**Exercise prompt**
Copy everything in the data below exactly except the pictures.

**Supplied data**
------------------------------------------------

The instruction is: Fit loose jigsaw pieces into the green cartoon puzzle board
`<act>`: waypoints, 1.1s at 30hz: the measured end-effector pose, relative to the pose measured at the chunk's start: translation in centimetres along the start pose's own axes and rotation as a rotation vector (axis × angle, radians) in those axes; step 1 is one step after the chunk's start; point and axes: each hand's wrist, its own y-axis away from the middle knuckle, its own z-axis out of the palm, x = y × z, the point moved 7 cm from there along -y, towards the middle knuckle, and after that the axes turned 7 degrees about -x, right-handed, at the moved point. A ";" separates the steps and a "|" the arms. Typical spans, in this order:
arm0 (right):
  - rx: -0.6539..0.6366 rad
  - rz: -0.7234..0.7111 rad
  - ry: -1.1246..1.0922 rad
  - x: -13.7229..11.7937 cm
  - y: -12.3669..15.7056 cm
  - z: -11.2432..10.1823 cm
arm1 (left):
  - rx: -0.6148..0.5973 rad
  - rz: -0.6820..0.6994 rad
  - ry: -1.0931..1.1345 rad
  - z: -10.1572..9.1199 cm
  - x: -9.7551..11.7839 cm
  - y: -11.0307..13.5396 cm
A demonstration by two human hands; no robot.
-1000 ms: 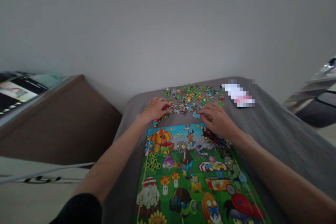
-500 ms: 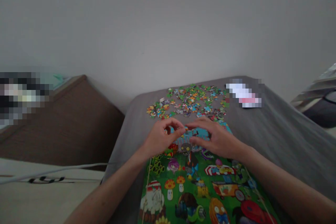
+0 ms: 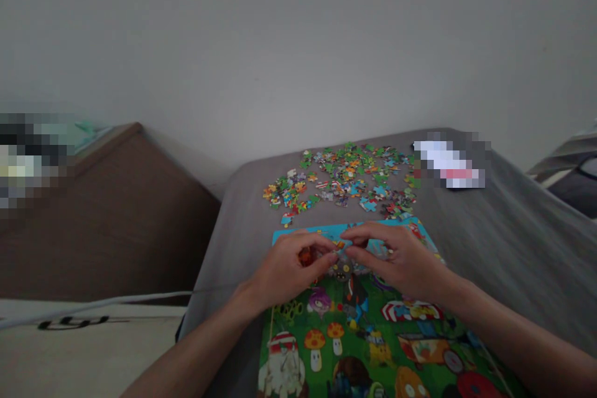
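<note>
Above the upper part of a printed picture board (image 3: 326, 336) with green ground and cartoon figures, my two hands meet almost fingertip to fingertip. My left hand (image 3: 291, 267) pinches a small jigsaw piece (image 3: 339, 245) between thumb and forefinger; it shows orange and pale blue. Opposite it, my right hand (image 3: 403, 255) is closed in a pinch on a bluish jigsaw piece, mostly covered by the fingers. Whether the two pieces are joined I cannot tell. Part of the board's blue top band is hidden under both hands.
Loose jigsaw pieces (image 3: 349, 165) lie spread beyond the board on a grey cloth (image 3: 242, 193). A phone with a lit, blurred screen (image 3: 450, 165) lies at the back right. On the left stand a brown cabinet (image 3: 116, 211) and a white cable (image 3: 116, 301). A wall rises behind.
My hands have drawn closer together and come slightly nearer, uncovering the board's blue top edge. Both now pinch at one spot; the right fingers were more apart before. The view has shifted slightly.
</note>
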 end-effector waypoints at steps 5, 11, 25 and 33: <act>0.119 0.110 0.076 2.5 -1.0 -2.5 | 0.149 0.172 -0.330 -2.8 -0.5 -0.4; 0.283 0.029 0.567 5.0 -1.6 -7.0 | 0.473 0.066 -0.519 -8.6 -4.5 -0.6; 0.176 -0.050 0.740 3.3 -0.4 -4.5 | 0.186 -0.302 -0.724 -8.1 -9.8 -1.0; 0.198 -0.090 0.716 3.0 -0.4 -4.6 | 0.120 -0.304 -0.655 -7.8 -10.4 -1.2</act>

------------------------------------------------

**Answer section**
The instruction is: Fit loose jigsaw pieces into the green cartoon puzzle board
`<act>`: waypoints, 1.1s at 30hz: the measured end-effector pose, relative to the pose measured at the chunk's start: translation in centimetres along the start pose's own axes and rotation as a rotation vector (axis × angle, radians) in those axes; step 1 is one step after the chunk's start; point and axes: each hand's wrist, its own y-axis away from the middle knuckle, its own z-axis out of the palm, x = y × z, the point moved 7 cm from there along -y, towards the middle knuckle, and after that the axes turned 7 degrees about -x, right-handed, at the moved point. A ";" separates the steps and a "|" the arms. Typical spans, in this order:
arm0 (right):
  - rx: -0.6539..0.6366 rad
  - rz: -0.7234..0.7111 rad
  - ry: -1.1246..1.0922 rad
  - x: -13.7229..11.7937 cm
  - y: -12.3669..15.7056 cm
  - z: -11.2432..10.1823 cm
arm1 (left):
  - rx: -0.6148..0.5973 rad
  - rz: -0.6820..0.6994 rad
  - ry: -1.0931..1.1345 rad
  - z: -10.1572..9.1199 cm
  - x: -9.7551..11.7839 cm
  - y: -11.0307..13.5396 cm
A demonstration by two human hands; no robot.
-1000 ms: 
-500 ms: 
+0 ms: 
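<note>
Above the upper part of a printed picture board (image 3: 326, 336) with green ground and cartoon figures, my two hands meet almost fingertip to fingertip. My left hand (image 3: 291, 267) pinches a small jigsaw piece (image 3: 339, 245) between thumb and forefinger; it shows orange and pale blue. Opposite it, my right hand (image 3: 403, 255) is closed in a pinch on a bluish jigsaw piece, mostly covered by the fingers. Whether the two pieces are joined I cannot tell. Part of the board's blue top band is hidden under both hands.
Loose jigsaw pieces (image 3: 349, 165) lie spread beyond the board on a grey cloth (image 3: 242, 193). A phone with a lit, blurred screen (image 3: 450, 165) lies at the back right. On the left stand a brown cabinet (image 3: 116, 211) and a white cable (image 3: 116, 301). A wall rises behind.
My hands have drawn closer together and come slightly nearer, uncovering the board's blue top edge. Both now pinch at one spot; the right fingers were more apart before. The view has shifted slightly.
</note>
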 end-effector waypoints at steps 5, 11, 25 and 33: <act>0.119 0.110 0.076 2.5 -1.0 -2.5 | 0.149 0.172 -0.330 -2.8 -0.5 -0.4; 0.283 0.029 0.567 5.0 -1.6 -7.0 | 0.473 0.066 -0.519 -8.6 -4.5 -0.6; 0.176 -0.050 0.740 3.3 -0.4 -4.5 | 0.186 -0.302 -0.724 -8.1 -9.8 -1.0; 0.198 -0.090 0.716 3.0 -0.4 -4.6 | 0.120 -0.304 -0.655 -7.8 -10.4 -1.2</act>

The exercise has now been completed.